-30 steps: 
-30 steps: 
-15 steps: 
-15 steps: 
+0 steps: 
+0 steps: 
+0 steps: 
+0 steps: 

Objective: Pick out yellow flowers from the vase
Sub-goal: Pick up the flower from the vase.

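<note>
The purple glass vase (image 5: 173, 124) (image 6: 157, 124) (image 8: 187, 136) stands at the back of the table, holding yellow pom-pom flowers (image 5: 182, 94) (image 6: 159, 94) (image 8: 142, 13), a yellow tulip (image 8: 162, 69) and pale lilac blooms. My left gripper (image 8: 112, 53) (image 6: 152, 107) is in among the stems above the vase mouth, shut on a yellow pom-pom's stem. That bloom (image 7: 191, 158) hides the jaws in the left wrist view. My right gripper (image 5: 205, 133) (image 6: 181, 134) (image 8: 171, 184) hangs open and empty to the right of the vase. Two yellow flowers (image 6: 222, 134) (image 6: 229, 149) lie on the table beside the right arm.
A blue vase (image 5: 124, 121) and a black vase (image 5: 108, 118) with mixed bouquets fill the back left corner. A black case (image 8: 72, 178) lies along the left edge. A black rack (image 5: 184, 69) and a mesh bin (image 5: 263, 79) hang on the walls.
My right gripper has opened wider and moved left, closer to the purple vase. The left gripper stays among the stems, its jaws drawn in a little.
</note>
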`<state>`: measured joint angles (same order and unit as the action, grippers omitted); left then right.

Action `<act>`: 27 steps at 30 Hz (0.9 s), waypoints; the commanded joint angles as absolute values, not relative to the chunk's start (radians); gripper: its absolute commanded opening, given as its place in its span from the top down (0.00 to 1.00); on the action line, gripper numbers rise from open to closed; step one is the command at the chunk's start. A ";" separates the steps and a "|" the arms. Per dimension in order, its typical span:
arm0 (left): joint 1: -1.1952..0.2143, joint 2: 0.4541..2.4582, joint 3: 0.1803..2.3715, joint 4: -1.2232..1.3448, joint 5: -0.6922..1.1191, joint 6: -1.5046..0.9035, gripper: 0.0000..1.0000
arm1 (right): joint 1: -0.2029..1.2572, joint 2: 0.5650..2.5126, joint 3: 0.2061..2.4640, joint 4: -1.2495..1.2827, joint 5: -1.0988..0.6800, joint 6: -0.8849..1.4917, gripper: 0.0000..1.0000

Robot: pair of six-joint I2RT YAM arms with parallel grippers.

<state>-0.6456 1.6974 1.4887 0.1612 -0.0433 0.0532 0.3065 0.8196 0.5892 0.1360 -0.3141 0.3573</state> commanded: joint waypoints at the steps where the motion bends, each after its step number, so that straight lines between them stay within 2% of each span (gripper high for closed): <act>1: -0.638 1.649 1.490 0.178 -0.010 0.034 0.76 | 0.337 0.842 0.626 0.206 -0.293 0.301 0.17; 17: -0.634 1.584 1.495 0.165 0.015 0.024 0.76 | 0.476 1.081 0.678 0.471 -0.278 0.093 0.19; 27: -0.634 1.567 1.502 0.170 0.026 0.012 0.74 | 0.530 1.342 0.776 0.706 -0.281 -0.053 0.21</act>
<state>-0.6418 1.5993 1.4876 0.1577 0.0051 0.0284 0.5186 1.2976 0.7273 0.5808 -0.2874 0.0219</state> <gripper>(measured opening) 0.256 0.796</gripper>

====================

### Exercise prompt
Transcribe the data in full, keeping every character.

### Solution to the exercise
-30 steps: 
-30 steps: 
-15 steps: 
-15 steps: 
+0 steps: 
+0 steps: 
+0 steps: 
+0 steps: 

Objective: Pick out yellow flowers from the vase
Sub-goal: Pick up the flower from the vase.

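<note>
The purple glass vase (image 5: 173, 124) (image 6: 157, 124) (image 8: 187, 136) stands at the back of the table, holding yellow pom-pom flowers (image 5: 182, 94) (image 6: 159, 94) (image 8: 142, 13), a yellow tulip (image 8: 162, 69) and pale lilac blooms. My left gripper (image 8: 112, 53) (image 6: 152, 107) is in among the stems above the vase mouth, shut on a yellow pom-pom's stem. That bloom (image 7: 191, 158) hides the jaws in the left wrist view. My right gripper (image 5: 205, 133) (image 6: 181, 134) (image 8: 171, 184) hangs open and empty to the right of the vase. Two yellow flowers (image 6: 222, 134) (image 6: 229, 149) lie on the table beside the right arm.
A blue vase (image 5: 124, 121) and a black vase (image 5: 108, 118) with mixed bouquets fill the back left corner. A black case (image 8: 72, 178) lies along the left edge. A black rack (image 5: 184, 69) and a mesh bin (image 5: 263, 79) hang on the walls.
My right gripper has opened wider and moved left, closer to the purple vase. The left gripper stays among the stems, its jaws drawn in a little.
</note>
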`<state>`: measured joint angles (same order and unit as the action, grippers omitted); left then right.

Action `<act>`: 27 steps at 30 Hz (0.9 s), waypoints; the commanded joint angles as absolute values, not relative to the chunk's start (radians); gripper: its absolute commanded opening, given as its place in its span from the top down (0.00 to 1.00); on the action line, gripper numbers rise from open to closed; step one is the command at the chunk's start. A ";" separates the steps and a "|" the arms. Per dimension in order, its typical span:
arm0 (left): joint 1: -1.1952..0.2143, joint 2: 0.4541..2.4582, joint 3: 0.1803..2.3715, joint 4: -1.2232..1.3448, joint 5: -0.6922..1.1191, joint 6: -1.5046..0.9035, gripper: 0.0000..1.0000
arm1 (right): joint 1: -0.2029..1.2572, joint 2: 0.5650..2.5126, joint 3: 0.2061..2.4640, joint 4: -1.2495..1.2827, joint 5: -1.0988..0.6800, joint 6: -0.8849..1.4917, gripper: 0.0000..1.0000

Robot: pair of six-joint I2RT YAM arms with parallel grippers.

<state>-0.6456 1.6974 1.4887 0.1612 -0.0433 0.0532 0.3065 0.8196 0.5892 0.1360 -0.3141 0.3573</state> commanded: joint waypoints at the steps where the motion bends, each after its step number, so that straight lines between them stay within 2% of each span (gripper high for closed): <act>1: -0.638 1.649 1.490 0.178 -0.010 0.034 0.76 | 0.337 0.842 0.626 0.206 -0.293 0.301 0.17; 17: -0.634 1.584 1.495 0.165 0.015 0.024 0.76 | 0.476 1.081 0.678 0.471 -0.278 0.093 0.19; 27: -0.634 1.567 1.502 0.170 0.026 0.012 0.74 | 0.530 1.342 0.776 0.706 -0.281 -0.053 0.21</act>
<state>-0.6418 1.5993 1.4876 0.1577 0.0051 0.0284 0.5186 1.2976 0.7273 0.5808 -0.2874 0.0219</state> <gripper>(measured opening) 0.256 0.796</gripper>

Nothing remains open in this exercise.